In the next step towards growing Scotland’s bioeconomy, the Scottish Industrial Biotechnology Development Group, supported by Scottish Enterprise, has released the Biorefinery Roadmap for Scotland at the Industrial Biotechnology Leadership Forum Showcase in London. The Roadmap outlines the actions required and the support needed to contribute to industry’s goal of increasing turnover in industrial biotechnology from £189m in 2012 to £900m by 2025, as was laid out in the National Plan for Industrial Biotechnology.
As part of the forward plan, Scotland is interested in establishing biorefineries through infrastructure, investment, collaboration and technology transfer. The Roadmap will be delivered through four key themes over the next ten years:
Innovate in Scotland – to develop the unique resources and capabilities in Scotland to create compelling cases for biorefineries;
Engage Industry – to identify and work with companies that will deliver the biorefineries in Scotland;
Foster Research & Innovation – to strengthen research and innovation in biorefining technologies and markets; and
Stimulate Market Demand – to create the market environment for investment.

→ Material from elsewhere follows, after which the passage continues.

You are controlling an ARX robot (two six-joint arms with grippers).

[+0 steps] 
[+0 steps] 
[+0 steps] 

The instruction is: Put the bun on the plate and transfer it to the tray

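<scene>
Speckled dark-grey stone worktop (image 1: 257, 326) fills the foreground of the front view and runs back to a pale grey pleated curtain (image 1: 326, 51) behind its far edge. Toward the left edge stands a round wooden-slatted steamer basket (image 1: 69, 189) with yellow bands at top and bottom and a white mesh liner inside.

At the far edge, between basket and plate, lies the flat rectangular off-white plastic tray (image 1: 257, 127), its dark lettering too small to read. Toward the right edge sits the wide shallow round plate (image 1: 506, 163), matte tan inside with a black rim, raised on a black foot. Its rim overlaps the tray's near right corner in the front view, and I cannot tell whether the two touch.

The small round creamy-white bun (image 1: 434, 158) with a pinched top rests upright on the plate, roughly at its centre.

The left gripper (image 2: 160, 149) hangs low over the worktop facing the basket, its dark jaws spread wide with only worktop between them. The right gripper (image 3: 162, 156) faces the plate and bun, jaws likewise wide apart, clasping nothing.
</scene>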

Alan Wolstenholme, Chairman of the Scottish Industrial Biotechnology Development Group, commented: “Biorefining has an important role to play in driving Scotland’s low-carbon agenda and the Biorefinery Roadmap is the beginning of the journey. Building on existing expertise in chemicals, life sciences and engineering, key Scottish stakeholders are committed to following the Roadmap to ensure that further investment and development in biorefining will not only boost Scottish manufacturing, but will push the country to the forefront of sector developments in Europe.

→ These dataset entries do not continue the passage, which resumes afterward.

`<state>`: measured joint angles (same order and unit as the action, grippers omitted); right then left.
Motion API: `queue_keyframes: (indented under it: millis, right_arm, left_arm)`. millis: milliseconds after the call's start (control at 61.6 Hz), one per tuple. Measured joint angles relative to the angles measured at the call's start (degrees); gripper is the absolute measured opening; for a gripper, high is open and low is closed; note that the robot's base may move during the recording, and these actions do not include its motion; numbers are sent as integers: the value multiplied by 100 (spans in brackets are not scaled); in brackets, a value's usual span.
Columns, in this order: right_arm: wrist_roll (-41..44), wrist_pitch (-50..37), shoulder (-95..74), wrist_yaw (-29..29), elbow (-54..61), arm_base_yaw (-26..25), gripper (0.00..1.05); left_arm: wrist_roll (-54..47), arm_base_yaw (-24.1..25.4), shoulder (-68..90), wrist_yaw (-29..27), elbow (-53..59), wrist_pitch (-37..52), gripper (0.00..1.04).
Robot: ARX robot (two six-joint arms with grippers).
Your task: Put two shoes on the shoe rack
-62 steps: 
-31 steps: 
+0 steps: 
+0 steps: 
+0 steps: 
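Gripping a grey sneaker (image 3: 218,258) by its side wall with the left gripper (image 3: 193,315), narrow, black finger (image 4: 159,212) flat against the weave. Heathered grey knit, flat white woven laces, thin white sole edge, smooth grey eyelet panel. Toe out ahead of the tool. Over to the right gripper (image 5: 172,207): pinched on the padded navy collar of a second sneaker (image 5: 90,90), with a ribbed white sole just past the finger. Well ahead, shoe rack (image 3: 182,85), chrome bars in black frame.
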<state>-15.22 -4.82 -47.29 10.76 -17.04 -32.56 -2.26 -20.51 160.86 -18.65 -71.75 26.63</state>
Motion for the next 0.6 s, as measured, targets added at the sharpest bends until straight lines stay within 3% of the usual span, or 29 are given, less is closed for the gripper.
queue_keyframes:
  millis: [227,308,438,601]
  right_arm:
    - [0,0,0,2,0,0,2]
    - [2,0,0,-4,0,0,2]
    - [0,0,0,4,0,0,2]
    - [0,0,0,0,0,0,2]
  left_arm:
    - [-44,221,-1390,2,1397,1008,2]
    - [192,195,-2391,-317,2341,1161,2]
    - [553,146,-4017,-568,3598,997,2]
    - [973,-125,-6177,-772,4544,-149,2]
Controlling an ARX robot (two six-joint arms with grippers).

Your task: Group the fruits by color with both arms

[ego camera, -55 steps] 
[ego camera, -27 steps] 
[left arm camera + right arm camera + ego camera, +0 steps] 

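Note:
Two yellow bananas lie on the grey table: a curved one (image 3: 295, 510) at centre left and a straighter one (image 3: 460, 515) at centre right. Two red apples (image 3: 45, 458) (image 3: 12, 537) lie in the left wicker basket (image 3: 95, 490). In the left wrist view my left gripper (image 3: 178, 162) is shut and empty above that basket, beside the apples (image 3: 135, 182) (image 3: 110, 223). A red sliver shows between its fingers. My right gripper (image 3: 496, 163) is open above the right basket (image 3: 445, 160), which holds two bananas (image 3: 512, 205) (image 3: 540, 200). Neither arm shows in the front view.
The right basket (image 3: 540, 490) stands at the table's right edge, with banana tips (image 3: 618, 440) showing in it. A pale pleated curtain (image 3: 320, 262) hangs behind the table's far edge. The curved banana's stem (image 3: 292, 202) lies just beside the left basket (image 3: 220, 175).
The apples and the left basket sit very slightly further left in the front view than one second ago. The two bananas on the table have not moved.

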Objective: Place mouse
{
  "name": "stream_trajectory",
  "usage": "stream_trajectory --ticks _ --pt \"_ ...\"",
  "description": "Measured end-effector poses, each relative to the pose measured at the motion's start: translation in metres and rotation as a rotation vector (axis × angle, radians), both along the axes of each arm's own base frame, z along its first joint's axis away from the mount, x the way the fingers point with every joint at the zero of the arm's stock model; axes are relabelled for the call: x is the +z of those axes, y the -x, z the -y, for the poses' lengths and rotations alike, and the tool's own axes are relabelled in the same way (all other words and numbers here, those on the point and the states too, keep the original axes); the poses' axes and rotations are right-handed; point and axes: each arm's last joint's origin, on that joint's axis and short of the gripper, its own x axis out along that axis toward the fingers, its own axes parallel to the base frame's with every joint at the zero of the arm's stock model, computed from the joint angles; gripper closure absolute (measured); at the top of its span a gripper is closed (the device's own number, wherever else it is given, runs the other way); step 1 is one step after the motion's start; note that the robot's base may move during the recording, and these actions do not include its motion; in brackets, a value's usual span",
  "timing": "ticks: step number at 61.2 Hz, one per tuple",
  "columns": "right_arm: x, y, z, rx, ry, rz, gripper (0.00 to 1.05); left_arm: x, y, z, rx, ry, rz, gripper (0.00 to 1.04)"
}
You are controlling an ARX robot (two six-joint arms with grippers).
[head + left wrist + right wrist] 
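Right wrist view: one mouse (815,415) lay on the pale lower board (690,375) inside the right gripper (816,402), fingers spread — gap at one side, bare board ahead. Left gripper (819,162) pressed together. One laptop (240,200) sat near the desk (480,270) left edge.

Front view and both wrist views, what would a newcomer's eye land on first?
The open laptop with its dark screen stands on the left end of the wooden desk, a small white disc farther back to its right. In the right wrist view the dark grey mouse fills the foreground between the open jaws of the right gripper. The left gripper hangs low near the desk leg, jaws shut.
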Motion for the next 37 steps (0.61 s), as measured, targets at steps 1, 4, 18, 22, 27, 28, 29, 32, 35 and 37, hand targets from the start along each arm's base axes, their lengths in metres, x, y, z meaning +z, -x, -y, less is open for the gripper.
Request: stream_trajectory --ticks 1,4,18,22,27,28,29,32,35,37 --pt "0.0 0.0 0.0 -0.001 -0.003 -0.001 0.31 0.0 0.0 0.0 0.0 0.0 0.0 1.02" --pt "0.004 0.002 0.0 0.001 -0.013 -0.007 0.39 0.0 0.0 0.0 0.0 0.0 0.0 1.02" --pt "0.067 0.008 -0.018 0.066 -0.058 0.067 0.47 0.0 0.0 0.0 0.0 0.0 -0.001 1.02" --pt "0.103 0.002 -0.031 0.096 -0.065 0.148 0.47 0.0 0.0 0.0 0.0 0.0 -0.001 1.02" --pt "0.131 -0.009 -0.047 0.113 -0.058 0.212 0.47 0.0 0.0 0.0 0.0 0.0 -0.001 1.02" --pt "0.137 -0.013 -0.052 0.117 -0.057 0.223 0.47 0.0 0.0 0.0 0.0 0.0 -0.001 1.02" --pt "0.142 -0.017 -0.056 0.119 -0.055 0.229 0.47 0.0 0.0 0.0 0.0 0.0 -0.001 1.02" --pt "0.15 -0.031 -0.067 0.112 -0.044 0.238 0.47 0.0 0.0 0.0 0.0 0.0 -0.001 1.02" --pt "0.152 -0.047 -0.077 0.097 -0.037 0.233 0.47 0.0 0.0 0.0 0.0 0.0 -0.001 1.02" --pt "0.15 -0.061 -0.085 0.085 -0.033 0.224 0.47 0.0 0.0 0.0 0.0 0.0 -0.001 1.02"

“Essential to these efforts will be the partnerships that will need to be undertaken across private, public and academic institutions. I’m proud to say that this is already taking place at the Industrial Biotechnology Innovation Centre (IBioIC), for example, and through other initiatives. TheRoadmap further defines the importance of this sort of industry engagement for the future of the bioeconomy and to the benefit of society.”

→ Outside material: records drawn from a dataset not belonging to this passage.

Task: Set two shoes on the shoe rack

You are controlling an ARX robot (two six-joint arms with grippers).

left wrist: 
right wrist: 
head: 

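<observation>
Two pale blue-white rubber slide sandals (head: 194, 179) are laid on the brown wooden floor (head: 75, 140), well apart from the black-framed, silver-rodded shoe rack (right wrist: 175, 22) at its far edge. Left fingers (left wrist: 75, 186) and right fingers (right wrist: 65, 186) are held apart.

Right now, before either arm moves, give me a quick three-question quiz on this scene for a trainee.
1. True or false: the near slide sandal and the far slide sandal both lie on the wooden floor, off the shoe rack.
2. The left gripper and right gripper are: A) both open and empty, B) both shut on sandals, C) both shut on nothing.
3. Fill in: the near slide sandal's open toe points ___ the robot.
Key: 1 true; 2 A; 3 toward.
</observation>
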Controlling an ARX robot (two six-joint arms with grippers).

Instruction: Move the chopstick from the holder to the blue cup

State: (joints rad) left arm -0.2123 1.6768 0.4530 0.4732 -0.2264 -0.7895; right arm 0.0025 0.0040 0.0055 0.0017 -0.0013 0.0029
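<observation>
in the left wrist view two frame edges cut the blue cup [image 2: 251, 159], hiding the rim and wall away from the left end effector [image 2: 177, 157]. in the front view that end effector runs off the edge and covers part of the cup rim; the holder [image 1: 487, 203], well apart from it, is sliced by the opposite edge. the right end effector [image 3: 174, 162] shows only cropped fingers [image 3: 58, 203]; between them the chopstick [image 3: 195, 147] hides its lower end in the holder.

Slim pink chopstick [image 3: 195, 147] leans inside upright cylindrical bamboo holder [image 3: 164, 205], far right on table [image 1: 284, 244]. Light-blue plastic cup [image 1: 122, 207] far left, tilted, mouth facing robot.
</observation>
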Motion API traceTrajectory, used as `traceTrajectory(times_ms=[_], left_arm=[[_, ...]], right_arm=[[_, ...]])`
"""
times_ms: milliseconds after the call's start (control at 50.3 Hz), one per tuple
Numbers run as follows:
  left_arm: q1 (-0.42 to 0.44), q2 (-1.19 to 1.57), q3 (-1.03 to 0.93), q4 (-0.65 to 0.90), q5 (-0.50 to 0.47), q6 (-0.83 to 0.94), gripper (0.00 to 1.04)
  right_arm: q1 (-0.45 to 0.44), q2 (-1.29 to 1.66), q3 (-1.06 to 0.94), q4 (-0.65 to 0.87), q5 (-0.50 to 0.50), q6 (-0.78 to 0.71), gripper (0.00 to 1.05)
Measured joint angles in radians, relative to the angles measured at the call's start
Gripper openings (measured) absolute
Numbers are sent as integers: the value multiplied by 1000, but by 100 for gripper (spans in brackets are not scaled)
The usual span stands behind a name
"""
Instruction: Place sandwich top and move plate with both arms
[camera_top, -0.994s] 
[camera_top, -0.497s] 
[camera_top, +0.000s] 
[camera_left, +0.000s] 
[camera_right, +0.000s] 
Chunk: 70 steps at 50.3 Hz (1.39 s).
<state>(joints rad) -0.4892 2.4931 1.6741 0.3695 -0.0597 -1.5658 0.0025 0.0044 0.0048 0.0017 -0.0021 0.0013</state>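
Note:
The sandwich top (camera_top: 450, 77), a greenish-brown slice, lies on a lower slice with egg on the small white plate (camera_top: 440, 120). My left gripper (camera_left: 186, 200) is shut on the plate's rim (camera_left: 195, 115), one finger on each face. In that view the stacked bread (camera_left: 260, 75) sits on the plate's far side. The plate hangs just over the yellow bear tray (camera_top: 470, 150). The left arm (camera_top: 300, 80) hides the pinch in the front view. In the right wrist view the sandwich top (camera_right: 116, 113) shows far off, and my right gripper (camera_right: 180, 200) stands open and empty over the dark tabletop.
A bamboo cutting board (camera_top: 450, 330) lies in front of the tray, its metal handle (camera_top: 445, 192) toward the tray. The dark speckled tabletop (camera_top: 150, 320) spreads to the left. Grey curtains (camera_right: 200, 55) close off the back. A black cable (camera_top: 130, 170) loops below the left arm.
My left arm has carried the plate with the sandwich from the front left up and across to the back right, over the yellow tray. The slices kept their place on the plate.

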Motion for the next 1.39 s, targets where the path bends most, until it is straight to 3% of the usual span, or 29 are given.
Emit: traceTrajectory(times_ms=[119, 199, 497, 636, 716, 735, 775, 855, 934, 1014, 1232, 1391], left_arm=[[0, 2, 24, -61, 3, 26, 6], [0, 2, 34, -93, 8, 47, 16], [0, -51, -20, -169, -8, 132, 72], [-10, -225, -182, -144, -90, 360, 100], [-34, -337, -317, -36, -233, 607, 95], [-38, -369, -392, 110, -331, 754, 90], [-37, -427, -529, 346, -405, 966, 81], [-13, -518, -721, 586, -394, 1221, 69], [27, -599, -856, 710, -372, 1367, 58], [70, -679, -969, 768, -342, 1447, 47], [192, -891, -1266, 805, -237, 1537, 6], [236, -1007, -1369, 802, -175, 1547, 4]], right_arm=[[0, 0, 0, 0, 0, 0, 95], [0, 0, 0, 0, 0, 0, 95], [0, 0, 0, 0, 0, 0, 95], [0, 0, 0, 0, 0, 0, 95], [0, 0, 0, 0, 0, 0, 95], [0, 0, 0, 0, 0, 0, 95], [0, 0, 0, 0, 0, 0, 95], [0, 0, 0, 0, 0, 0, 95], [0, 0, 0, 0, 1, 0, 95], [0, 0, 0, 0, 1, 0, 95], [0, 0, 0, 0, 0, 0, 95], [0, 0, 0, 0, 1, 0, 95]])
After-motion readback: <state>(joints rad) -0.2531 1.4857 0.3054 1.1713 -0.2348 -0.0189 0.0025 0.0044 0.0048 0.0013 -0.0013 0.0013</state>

Caroline Strain, head of chemical sciences at Scottish Enterprise, added, “The Biorefinery Roadmap applies Scotland’s current research and engineering strengths to a longer term vision that will ultimately enable the country to take a significant role in the world’s industrial biotechnology sector. Scottish Enterprise will prioritise the actions laid out in theRoadmap and welcomes the opportunity to collaborate with other talented leaders.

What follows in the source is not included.